I study how the composition of a population, in terms of individuals of different quality with heterogeneous plastic and evolutionary responses, influences population dynamics in variable environments. To be able to predict individual quality, I also analyze the factors that shape individual quality.

Development of statistical models

To predict the future of wild populations, we need to develop a conceptual framework combining population dynamics, evolution and plasticity in eco-evolutionary models being able to predict adaptive capacities of populations in an increasingly variable environment. These models must also account for the dynamics of individual heterogeneity within each population.
Individual performance in survival and reproduction depends on the interaction between many factors that can be divided between birth individual attributes (genetics, sex, birth environment …) and annual environmental conditions (habitat, resources …). However, it is impossible to use all of these factors in models of population dynamics. I therefore seek to find a minimum number of variables characterizing individual heterogeneity in order to use them in models of population dynamics to model the dynamics of individual heterogeneity.
The relationships between annual individual performance, and birth attributes and environmental conditions can be made through dynamic individual traits.

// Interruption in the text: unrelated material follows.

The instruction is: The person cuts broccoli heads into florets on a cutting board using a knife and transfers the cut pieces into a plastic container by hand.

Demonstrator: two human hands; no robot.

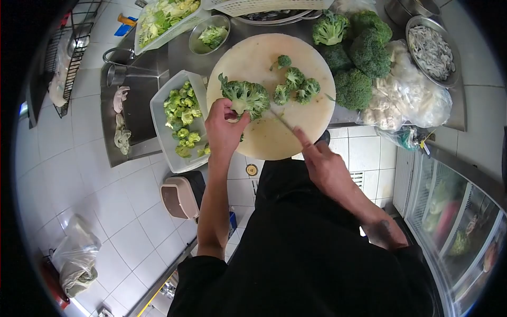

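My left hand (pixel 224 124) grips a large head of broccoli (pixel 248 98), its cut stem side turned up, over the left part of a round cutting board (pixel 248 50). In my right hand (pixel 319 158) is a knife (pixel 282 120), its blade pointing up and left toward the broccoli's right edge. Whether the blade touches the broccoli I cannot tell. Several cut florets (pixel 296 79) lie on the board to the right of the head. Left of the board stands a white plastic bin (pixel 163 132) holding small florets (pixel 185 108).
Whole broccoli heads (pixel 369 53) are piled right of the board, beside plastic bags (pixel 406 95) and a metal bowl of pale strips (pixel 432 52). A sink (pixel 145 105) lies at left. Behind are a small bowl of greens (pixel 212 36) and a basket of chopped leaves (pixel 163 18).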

I therefore use dynamic phenotypic traits such as body mass or reproductive phenology, which reflect individual annual condition, to be able to model individual heterogeneity in performance. These dynamic phenotypic traits allow me to develop models of population dynamics which, by modeling the dynamics of individual heterogeneity, permit me to predict the responses of populations to environmental changes.
Teaching

University
I taught during my PhD and then as an assistant professor in statistics at the University of Lyon, totaling more than 400 hours of teaching. I mainly teach at Bachelor and Master levels statistics and mathematics applied to biology, as well as R software.

Workshops
I organize and take part in workshops to explain how to build and use models of population dynamics (Integrated population models and Integral projection models, mainly). I use concrete examples and favor direct practice on participant data. These discussions are opportune times for me to insist on how to define and check the assumptions of a model and how to interpret the results obtained. I also support participants to improve their own ability to detect and resolve quickly coding and modeling errors.

Online
Under the lead of the Research Group in Statistical Ecology, I am contributing in the creation of an open teaching platform about statistical models used in ecology. This platform will give the opportunity for many researchers and professors to share their courses with students and colleagues from all walks of life in order to increase the visibility and accessibility of numerous resources. It will allow us to compare our teaching methods and to develop our resources over time. Live teaching or discussion sessions will be organized regularly in order to discuss various problematics and problems encountered.